The medical sector is constantly trying new medicine and drug combinations to help lead to the most effective cancer treatment. There are an endless number of new cancer drugs in development and new research published daily, with the intention of helping treatment through personalized combinations that target specific building blocks of their disease. There is so much for both patients and doctors to process regarding the best option for each case that the introduction of AI to this process is a blessing to using technology for societal benefit.
Firstly, Algorithm technology has improved dramatically over the past few years and medical algorithms have shown tremendous progress and promise in “working behind the scenes to aid in diagnosis, treatment, short- and long-term prognosis, care management and claims processing.” Various organizations have confirmed the importance of this step forward in healthcare however what should be noted is that bodies like Cancer Research UK have said, “it could become a useful toll for doctors”. This tells us that it is important to remember this this kind of AI isn’t about hospitals being taken over robots it’s about developing an intelligent algorithm that can spot complex patterns and detect cancerous tumours.
Until this point cancer surveillance relies on manual analysis of clinical reports to extract important bimarkers of cancer progression and outcomes. The use of AI will be to generate new information as well as better utilizing existing information. In addition, it will help researchers sift through massive amounts of data and uncover subtle patterns and relationships. That information will help researchers determine the best treatment for a particular person. The three following businesses are using AI and technology to improve cancer survival rates, diagnosis and disease management.

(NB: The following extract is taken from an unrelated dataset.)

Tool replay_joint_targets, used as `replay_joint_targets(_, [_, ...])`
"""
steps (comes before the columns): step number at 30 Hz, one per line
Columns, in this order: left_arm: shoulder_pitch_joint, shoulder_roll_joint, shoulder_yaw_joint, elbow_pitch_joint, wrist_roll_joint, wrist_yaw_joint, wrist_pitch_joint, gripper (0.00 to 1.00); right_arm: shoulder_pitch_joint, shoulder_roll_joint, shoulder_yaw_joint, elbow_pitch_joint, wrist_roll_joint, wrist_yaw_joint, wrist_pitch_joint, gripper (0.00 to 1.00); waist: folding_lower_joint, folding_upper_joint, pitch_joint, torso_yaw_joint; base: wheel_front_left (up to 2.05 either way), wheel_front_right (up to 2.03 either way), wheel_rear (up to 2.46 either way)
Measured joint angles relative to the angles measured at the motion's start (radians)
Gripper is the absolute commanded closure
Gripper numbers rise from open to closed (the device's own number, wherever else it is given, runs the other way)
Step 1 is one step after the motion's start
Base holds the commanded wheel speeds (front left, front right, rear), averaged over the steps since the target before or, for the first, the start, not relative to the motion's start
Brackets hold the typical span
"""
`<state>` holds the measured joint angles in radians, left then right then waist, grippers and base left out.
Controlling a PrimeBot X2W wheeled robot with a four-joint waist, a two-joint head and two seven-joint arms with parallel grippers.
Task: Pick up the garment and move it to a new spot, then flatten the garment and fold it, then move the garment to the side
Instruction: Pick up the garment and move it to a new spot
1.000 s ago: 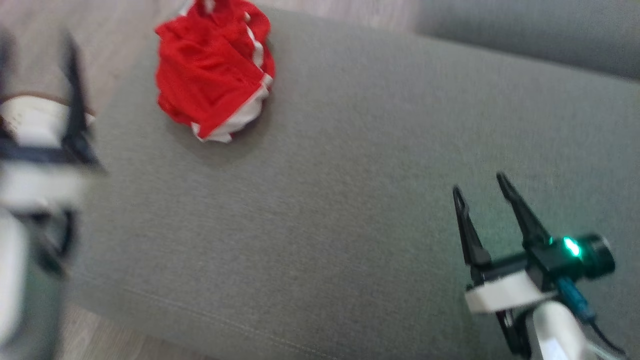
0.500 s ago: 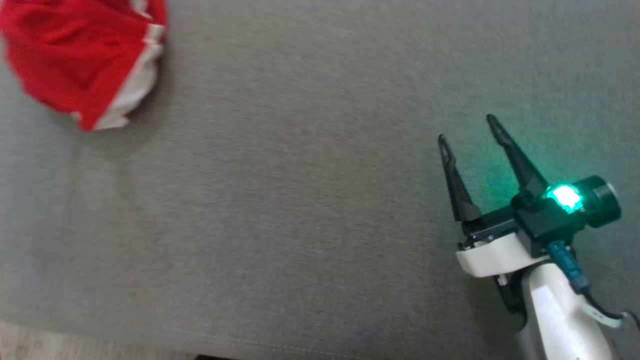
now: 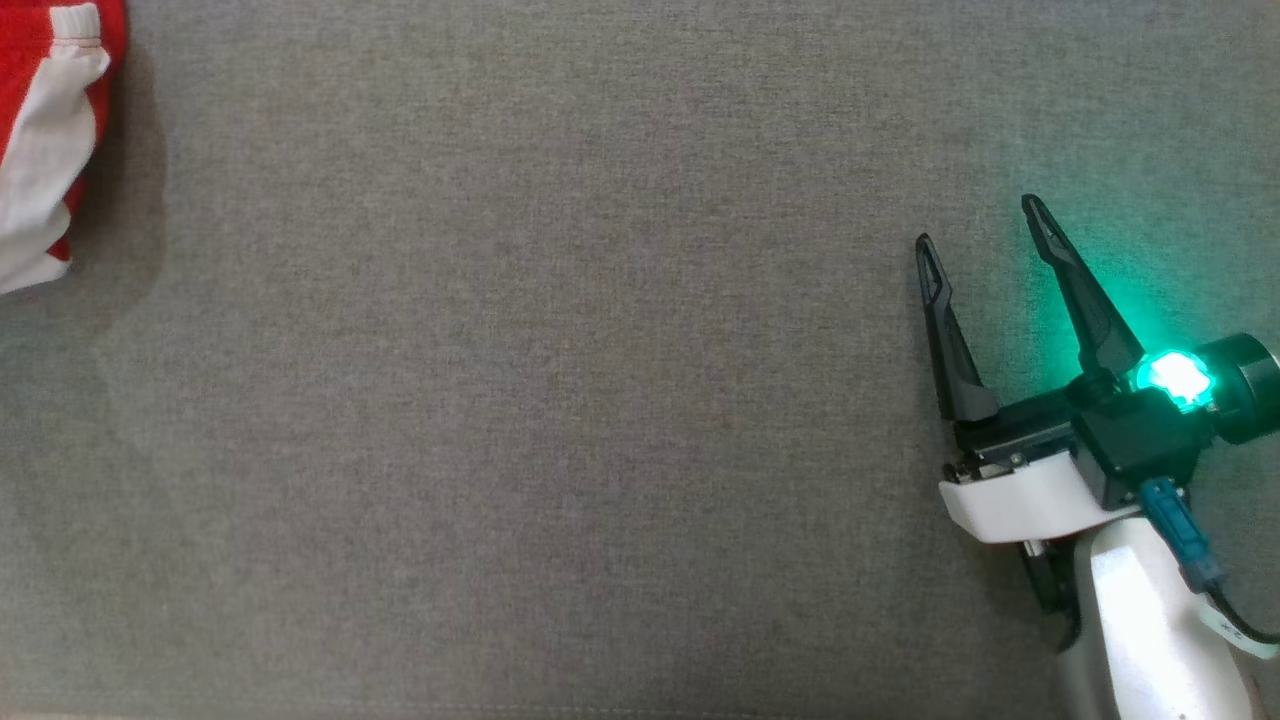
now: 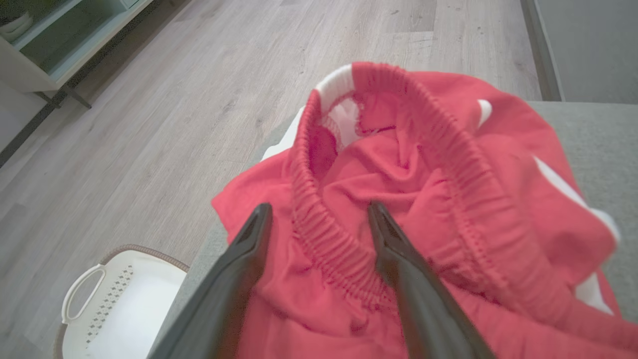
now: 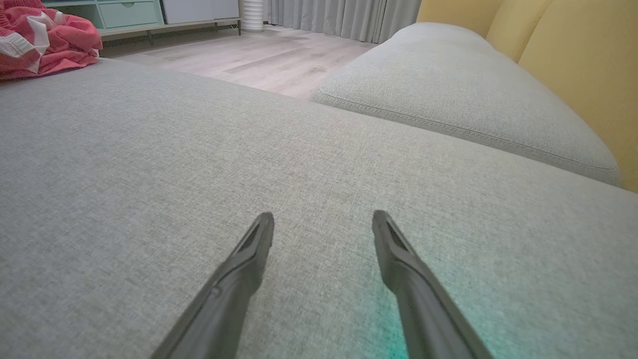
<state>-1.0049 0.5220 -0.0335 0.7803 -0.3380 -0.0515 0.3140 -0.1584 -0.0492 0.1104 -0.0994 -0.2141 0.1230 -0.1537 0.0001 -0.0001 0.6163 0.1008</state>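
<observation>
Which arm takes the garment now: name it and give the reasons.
Left. The left end effector is open right at the crumpled garment, its waistband between the fingers. The right end effector, also open, sits over bare cushion, far from the garment.

Grey sofa (image 3: pixel 600 400), white basket (image 4: pixel 127 299), wooden floor (image 4: pixel 199 85)
</observation>
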Motion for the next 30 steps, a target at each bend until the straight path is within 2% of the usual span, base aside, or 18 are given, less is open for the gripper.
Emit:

|Figure 1: CureMetrix logo|
CureMetrix is focusing on perfecting a powerful image analysis platform which aims to create a precision tool for mammography. This is very much a piece of technology aimed at helping an already solid medical team giving them data driven answers they need to support patients and their healthcare team as they make decisions about breast cancer screening, treatment and diagnosis. Through the use of the most advanced technology they will hopefully lead to improved clinical outcomes, reduced healthcare costs and increased assurance that patients are getting the highest standard of care available from screening through to post-biopsy follow-up.
2. Cyrcadia Health
Another collaborative piece of technology that can give women more control over their health. The iTBra features two wearable, comfortable intelligent breast patches which detect circadian temperature changes within breast tissue. This information is then processed through a smartphone or PC, and then forwarded to the Cyrcadia Health core lab for analysis. They then employ machine learning predictive analytic software, a series of algorithms to identify and categorize abnormal circadian patterns in otherwise healthy breast tissue, and the results are then passed on to health care providers. They focus on dense breast tissue as an issue for normal mammograms and how their technology can give a much more effective reading, with 1 out of 8 women being affected by breast cancer this development is most certainly worthwhile.
3. Project Hanover
|Figure 2: Hoifung Poon who is helping to lead Project Hanover|
This project is striving towards an AI-powered decision support for precision medicine as there will be a huge growth in cloud-based health analytics and they are aiming to do this through three different areas:
- Machine reading: They are firstly developing NLP technology for converting text into structured databases which will allow them to build a knowledge base by automatically reading millions of biomedical articles.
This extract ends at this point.